Вообще в последнее время Фёдора Фёдоровича не оставляло чувство, что он совершенно не знает людей. Это было странно, так как раньше он придерживался обратного мнения. Как же глуп, самоуверен он был! Над Фёдором Фёдоровичем, должно быть, смеялись. Тс, с кем он был давно, как ему казалось, знаком, кого нисколечко не уважал, вдруг открывались с новых, неожиданных сторон. Незначительные на первый взгляд люди могли многое. В отличие, кстати, от значительных.

Сойдясь с Милой, Фёдор Фёдорович стал не вполне самостоятелен в своих литературных симпатиях и антипатиях. Одних где только мог хвалил, других язвительно поругивал. Это не слишком отягощало его совесть, так как ни тех, ни других он не читал, однако почему-то был уверен: и те, и другие пишут плохо.

Фёдора Фёдоровича кооптировали в комиссию, рассматривающую просьбы о выдаче денежных ссуд, пособий, распределяющую путёвки. Он, естественно, не ходил на заседания, но однажды Мила попросила, и он пошёл — произнёс речь в поддержку заявления какого-то человека, — Фёдор Фёдорович и не знал, что у них в организации есть такой писатель-натуралист, — выдать ему денежное пособие. А потом ещё раз ходил, убеждал комиссию дать «добро», чтобы тому же человеку оплатили бюллетень длиной в… полтора года. Кто ж виноват, что бедный природовед жил и не знал, что у него туберкулёз? Вот заключение врачей: страдает с такого-то времени. Что с того, что выяснилось только на прошлой неделе? У нас нет никакого морального права не оплатить…

Зато и дела Фёдора Фёдоровича пошли в гору!
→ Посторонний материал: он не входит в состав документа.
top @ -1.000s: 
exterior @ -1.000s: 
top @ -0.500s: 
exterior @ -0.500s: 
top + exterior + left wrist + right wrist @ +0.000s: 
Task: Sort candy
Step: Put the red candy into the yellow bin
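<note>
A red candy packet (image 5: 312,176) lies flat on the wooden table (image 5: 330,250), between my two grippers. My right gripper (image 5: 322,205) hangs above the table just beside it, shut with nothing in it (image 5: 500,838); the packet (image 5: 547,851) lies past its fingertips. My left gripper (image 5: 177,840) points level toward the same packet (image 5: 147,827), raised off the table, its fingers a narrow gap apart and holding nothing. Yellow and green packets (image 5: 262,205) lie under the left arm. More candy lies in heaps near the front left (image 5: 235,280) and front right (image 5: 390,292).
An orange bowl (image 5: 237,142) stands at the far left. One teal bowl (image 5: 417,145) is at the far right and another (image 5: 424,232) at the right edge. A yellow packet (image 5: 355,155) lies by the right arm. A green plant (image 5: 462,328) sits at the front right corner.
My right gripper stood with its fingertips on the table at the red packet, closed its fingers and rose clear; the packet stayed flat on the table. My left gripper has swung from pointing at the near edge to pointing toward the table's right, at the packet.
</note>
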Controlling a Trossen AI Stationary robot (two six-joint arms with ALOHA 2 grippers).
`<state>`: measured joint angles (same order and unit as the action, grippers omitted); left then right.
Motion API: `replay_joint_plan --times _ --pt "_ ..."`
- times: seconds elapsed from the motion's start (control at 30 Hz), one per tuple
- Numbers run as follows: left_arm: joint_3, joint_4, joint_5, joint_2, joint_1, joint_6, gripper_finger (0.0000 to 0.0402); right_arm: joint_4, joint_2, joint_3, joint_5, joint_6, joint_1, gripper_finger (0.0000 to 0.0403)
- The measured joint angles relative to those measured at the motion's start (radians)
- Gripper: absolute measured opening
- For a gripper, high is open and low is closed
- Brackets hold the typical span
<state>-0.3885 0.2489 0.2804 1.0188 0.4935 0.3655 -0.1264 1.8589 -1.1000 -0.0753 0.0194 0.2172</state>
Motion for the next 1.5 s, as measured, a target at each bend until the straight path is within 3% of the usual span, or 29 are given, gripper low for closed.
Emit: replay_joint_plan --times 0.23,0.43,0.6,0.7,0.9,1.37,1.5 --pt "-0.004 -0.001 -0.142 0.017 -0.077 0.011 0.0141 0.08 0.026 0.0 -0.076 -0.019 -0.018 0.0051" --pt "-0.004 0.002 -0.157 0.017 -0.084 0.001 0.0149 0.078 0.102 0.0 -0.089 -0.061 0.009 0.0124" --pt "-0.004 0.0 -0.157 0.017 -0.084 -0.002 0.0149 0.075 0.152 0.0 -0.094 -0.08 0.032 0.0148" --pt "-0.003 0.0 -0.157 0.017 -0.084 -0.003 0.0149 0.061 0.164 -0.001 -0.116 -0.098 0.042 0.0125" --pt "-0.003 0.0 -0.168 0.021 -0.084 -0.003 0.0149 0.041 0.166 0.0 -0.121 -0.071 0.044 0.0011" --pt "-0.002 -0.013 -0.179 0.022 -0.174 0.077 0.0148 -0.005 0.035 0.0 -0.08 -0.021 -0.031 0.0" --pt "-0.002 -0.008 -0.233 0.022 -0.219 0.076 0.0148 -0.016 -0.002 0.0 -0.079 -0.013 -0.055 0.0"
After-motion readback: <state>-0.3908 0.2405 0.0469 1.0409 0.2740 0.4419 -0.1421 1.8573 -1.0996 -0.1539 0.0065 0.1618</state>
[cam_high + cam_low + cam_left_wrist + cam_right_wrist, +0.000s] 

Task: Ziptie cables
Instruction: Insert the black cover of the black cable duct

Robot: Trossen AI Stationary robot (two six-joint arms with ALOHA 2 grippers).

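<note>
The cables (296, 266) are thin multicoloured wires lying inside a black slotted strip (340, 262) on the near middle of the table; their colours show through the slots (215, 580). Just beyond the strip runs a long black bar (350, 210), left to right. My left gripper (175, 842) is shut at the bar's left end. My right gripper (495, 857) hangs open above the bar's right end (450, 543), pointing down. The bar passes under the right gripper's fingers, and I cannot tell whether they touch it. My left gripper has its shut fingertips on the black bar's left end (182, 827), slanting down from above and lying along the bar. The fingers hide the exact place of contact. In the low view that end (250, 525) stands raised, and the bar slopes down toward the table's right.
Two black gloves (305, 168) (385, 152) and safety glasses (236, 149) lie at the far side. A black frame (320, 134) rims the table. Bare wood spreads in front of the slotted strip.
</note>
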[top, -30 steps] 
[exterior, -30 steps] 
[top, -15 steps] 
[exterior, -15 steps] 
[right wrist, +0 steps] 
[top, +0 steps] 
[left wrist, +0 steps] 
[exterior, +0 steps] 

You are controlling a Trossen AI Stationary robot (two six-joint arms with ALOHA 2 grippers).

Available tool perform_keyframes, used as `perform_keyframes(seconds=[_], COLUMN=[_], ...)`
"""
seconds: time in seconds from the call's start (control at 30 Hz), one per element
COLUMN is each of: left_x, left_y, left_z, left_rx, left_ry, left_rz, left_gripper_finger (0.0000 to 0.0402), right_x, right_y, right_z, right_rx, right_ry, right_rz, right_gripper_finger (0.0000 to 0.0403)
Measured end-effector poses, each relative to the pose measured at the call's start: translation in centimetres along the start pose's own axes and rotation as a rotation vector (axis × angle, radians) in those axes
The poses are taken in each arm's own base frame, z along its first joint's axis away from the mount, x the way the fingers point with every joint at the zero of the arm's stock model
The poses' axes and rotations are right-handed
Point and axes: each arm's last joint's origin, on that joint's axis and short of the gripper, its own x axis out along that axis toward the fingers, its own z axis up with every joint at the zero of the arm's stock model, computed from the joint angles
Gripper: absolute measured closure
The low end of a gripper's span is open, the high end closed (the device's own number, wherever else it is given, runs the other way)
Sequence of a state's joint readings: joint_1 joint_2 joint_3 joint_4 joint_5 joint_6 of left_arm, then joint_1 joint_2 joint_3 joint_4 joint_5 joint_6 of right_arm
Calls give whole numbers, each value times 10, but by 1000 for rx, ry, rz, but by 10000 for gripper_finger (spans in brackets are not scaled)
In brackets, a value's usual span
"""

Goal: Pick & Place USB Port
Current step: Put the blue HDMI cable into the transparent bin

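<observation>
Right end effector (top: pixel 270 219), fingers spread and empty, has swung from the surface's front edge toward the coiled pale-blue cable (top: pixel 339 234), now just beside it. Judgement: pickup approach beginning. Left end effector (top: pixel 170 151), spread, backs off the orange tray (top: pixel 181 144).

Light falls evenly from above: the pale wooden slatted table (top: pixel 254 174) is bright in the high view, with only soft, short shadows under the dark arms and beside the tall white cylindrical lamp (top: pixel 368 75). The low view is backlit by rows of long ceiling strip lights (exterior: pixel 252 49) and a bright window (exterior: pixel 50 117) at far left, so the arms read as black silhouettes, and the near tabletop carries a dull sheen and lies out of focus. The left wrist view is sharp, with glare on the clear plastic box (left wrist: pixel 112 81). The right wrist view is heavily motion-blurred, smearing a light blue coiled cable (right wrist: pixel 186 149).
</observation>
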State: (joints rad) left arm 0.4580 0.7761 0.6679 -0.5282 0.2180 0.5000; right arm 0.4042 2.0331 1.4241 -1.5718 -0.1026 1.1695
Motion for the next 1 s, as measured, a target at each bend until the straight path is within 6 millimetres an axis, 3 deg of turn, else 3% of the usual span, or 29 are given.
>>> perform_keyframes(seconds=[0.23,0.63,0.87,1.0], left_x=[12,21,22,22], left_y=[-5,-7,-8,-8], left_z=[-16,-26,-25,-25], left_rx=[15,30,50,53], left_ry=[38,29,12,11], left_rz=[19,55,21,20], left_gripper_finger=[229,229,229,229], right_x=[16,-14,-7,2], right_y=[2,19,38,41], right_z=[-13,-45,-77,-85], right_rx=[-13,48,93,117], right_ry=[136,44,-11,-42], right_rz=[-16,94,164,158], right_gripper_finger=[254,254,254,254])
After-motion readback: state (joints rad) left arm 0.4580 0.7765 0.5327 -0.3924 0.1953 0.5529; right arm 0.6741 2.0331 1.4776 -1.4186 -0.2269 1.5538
Гадкий старик по фамилии Узел — заместитель директора издательства по административно-хозяйственной части, проработавший в издательстве пятьдесят лет и приобретший там совершенно не соответствующие своей должности власть и влияние, раньше изводил Фёдора Фёдоровича: никогда не выплачивал в срок авансы и одобрения, тянул сколько мог с окончательным расчётом за книгу, вечно норовил урезать тираж, назначить самую отвратительную бумагу, вместо твёрдой обложки в последний момент сунуть мягкую… «Что вы, молодой человек, смотрите на меня, как домохозяйка на таракана? — распалялся Узел, едва только Фёдор Фёдорович переступал порог его крохотного, заваленного папками, кабинетика. — Нет денег! Да что вы суёте мне под нос ваш договоришко? — визжал, брызгая слюной, раскатывал „о“, переходил почему-то с „е“ на „э“, с „ы“ на „и“ и наоборот. — Плэвать мнэ на подпысь дырэктора! В кассе ыздательства сэйчас дэнэг нэт! Ви опоздали, утром были, а сэйчас нэт! Ви что, умыраэтэ с голоду? Вам нэчэм кормыть дэтэй?» Такая необъяснимая ненависть ошеломляла, сбивала с толку. С другими, по слухам, Узел обходился ещё круче. Выходит, чувствовал силу, раз так распоясывался. Со старой шпаной предпочитали не связываться. Фёдор Фёдорович чуть не выронил трубку, когда вдруг Узел позвонил ему сам, сообщил, что договор на очередную книгу подписан, ставка гонорара установлена на пятьдесят рублей больше, чем раньше, деньги уже перечислены на сберкнижку. Голос Узла приветливо рокотал в трубке, Фёдору Фёдоровичу было интересно, помнит старая шпана, как прежде издевался над ним?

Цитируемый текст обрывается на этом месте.